The jsartoolkit5 tracking state is pushed into the render queue and the mesh is displayed in the center of the pattern object, with the default pose. Pose parameters are also sent to the render queue and the animate function is called to render every frame. The browser calls “requestAnimationFrame” at 60 fps to repaint before the screen is drawn. The following pseudocode describes the algorithm for NFT-based pose estimation using jsartoolkit5′s tracking, resulting in the normalized direction vector (Algorithm 1).
Algorithm 1 NFT-based pose estimation |
input: s = scene c = camera r = renderer imdes = descriptor/pattern 1: Ar = ARsession (s,c,r) 2: for trackingbackend do 3: onRender.push(Ar, imdes,) 4: if imdes > tolerance 5: keyframe = calculateKeyframe [R|t], 6: anchor = createAnchor(x, y); 7: else 8: continue trackingbackend 9: end for 10: GLTransformation (x, y, keyframe) output: normalized direction vector |
3.2.2. Relative Location-Based
To achieve marker-less AR and indoor positioning, the AR.js library can track the camera’s position and orientation through the device’s inertial measurement unit (IMU) sensors without the need for a physical marker. The 3D model is overlaid in a relative position and by a certain pose a short distance away from the camera. This scenario allows for a flexible and versatile user experience in situations where the end-user’s location is not directly relevant to the information or experience being provided, or in cases where the physical context may be undesirable or inaccessible (e.g., dangerous or inaccessible in the real world). Moreover, by eliminating the dependency on feature-based tracking, relative positioning suits cases where the physical environment lacks distinct features or where the user wants to interact with AR content in locations that are not predefined or previously mapped.

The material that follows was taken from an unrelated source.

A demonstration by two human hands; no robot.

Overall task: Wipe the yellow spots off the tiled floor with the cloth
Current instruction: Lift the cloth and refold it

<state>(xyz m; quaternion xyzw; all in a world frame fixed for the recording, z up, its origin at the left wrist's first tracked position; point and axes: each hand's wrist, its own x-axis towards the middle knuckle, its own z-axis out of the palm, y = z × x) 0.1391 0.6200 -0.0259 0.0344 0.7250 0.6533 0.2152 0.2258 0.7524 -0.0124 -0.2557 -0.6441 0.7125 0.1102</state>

The developed marker-less AR and indoor positioning through relative positioning and IMU tracking aligns with current advancements in the field and is a long-established technique for localization. Inertial sensor measurements have high sampling rates, allowing for precise tracking of the device’s movement and changes in orientation [
50]. They are coupled with camera motion’s estimates to partly resolve the scale ambiguity, to provide motion cues without visual features, to process more features and to make the tracking more robust in a wide variety of AR applications [
51]. However, they are prone to integration drift, which means that errors in the sensor measurements accumulate over time, leading to inaccuracies in long-term position and orientation estimation. Thus, sensor fusion is applied to enhance the accuracy and reliability of the position and orientation estimates. The libraries used for the prototype provide native functions that fuse accelerometer and gyroscope sensor data with the magnetometer and the GPS to estimate the device orientation. The “DeviceOrientationControls” object of Three.js tracks the device orientation, obtains the orientation values from an API that accesses the hardware, i.e., alpha, beta, gamma from the accelerometer and magnetic field sensors, and updates the object’s rotation based on the device’s movement. Then, the initial position of the camera is set, based on the device’s geolocation using the “setWorldPosition” method, which takes longitude and latitude values and converts them to the world coordinate system. Then, the mesh is positioned relative to the end-user by adding a small offset (long + 0.003, lat) to position the mesh slightly ahead in the scene, aligned with the camera’s forward direction. The “update” method is continuously called within the render loop to ensure that the camera’s rotation is updated based on the device’s movement. Thus, the camera’s rotation is updated based on the device’s movement, reflecting any changes in the AR scene. However, the dynamic measurements of the inertial sensors, namely time lag and drift over time, while the device is moving or being reoriented at some reference position, are not considered.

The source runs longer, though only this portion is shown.